# Carlisle Oars New compared to Old Style



## hp609 (Jul 5, 2016)

Hi everyone. I've just found this forum and am looking for a little info. Here on the East Coast in south jersey we use 9' carlisle oars for Beach Patrol Lifeguard Boat rowing. Sorry if this isn't allowed but I am just looking for some information on the carlisle oars. They made a older style from what I understand to be the best. They were 9' with the plastic covering and very strong for the rowing we do.
Now all the beach patrol can buy is the new economy style that are just aluminum and they are very weak, the oar and blades bend very easy. From what i found online is you can buy the carlisle heavy duty shafts that have the plastic covering on them. Then you can also buy blades for them. How do these hold up compared to the older style I'm talking about or are they the same.
Does anyone have any info on these. They come to about 350$ which i will pay if they are what I think they are.
Thank You for the help!
Hunter


----------



## mattman (Jan 30, 2015)

Hello, welcome to the Buzz!
I don't think there has been a change in Carlisle oars as far as I know, you can still buy the aluminum with plastic sleeve style you have been using. The economy style that you don't want, is the other design they make.
One source for both, would be North West River supplies out of Moscow Idaho, just google nrs.
You can often find some good deals on used oars on this site under rafting/accessories,
( tab at top of page).
Plenty of higher quality brands out there to, like Cataract, just depends on how much your willing to spend!


----------



## lncoop (Sep 10, 2010)

This is the one you're looking for I believe. EX HD Oar Shaft 8' - Blue | Carlisle Paddle Gear


----------



## ob1coby (Jul 25, 2013)

hp609 said:


> Hi everyone. I've just found this forum and am looking for a little info. Here on the East Coast in south jersey we use 9' carlisle oars for Beach Patrol Lifeguard Boat rowing. Sorry if this isn't allowed but I am just looking for some information on the carlisle oars.
> Hunter


Yea, we'll let ya slide this time, but usually we don't allow questions from folks whose water doesn't have at least class III rapids in them. Especially if your from the East Coast 

Of course your welcome here. 

The flexi, less expensive shafts and blades are for very small personal water craft like solo fishing rigs and pool toys. They actually do a very good job for that type of water craft. The HDs are what you have and what your looking for. They are the ones Incoop gave you the link to.
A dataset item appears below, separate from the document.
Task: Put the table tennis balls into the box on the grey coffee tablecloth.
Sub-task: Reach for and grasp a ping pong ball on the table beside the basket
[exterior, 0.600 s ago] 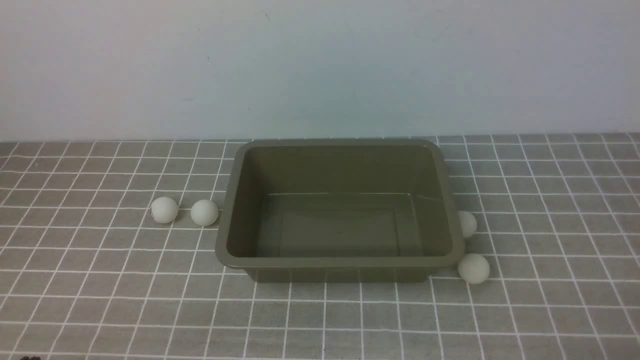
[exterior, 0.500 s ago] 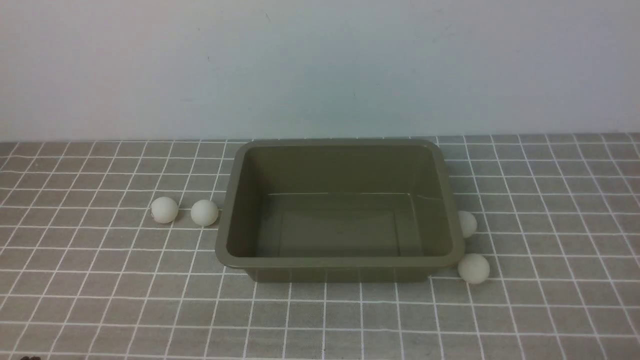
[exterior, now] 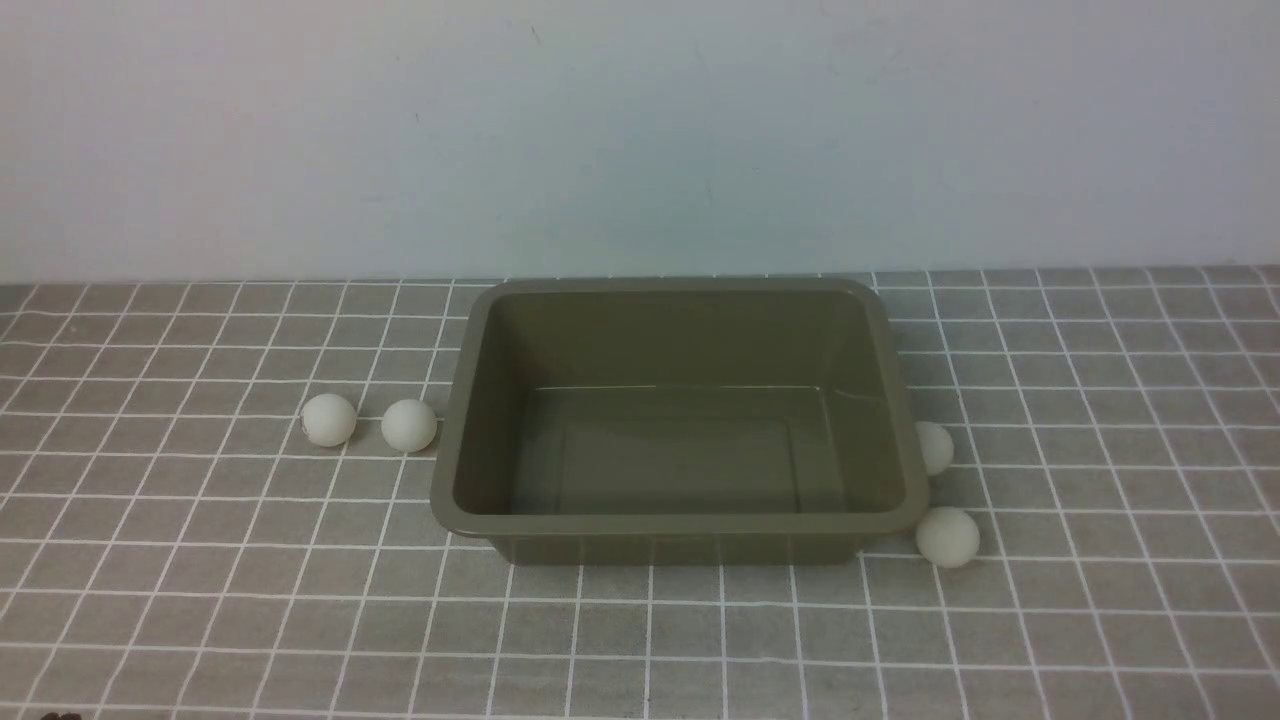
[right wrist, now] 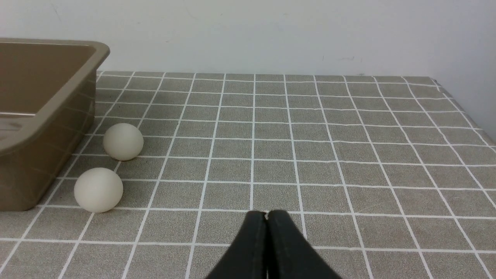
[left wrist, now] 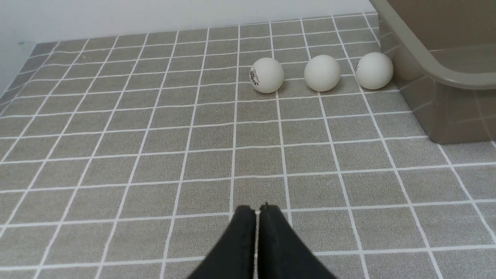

Fiber shafts like Sawyer and Cataract and Lamiglass are nice but I wonder if they would have problems in the salt water.


----------



## Andy H. (Oct 13, 2003)

hp609 said:


> Here on the East Coast in south jersey we use 9' carlisle oars for Beach Patrol Lifeguard Boat rowing. Sorry if this isn't allowed but I am just looking for some information on the carlisle oars.
> .
> .
> .
> ...


If you're pulling on those oars in heavy surf, I think we can give you an honorary status as a whitewater boater!  

Personally I use Cataract oars with Carlisle blades. I think most folks on the Buzz can attest to the durability of either brands' blades and shafts. I prefer the Cataract shafts to Carlisle as they're lighter and I've seen Carlisles fold up running into a wall before (in the middle of a rapid). I have the Carlisle blades due to cost. As the Carlisle is made with aluminum, this may oxidize in the salt environment. You may want to check out the full line of Cataract oars and blades - you should already have a good idea how fiberglass holds up in the salty environment. Sawyer is a good oar also and is proven in whitewater.

Good luck getting outfitted!

-AH


----------



## hp609 (Jul 5, 2016)

Thanks for all the info so far! These oars are used to pull heavy fiberglass surf boats out into the ocean and surf them back in on the waves by steering with the oar. I saw some of those fiberglass oars but oars get banged around in the boat(wood/fiberglass) so i prefer the aluminum and plastic for durability. 
I do have a set of aluminum shafts and wood blades but they just don't last long enough for the price they are made at. 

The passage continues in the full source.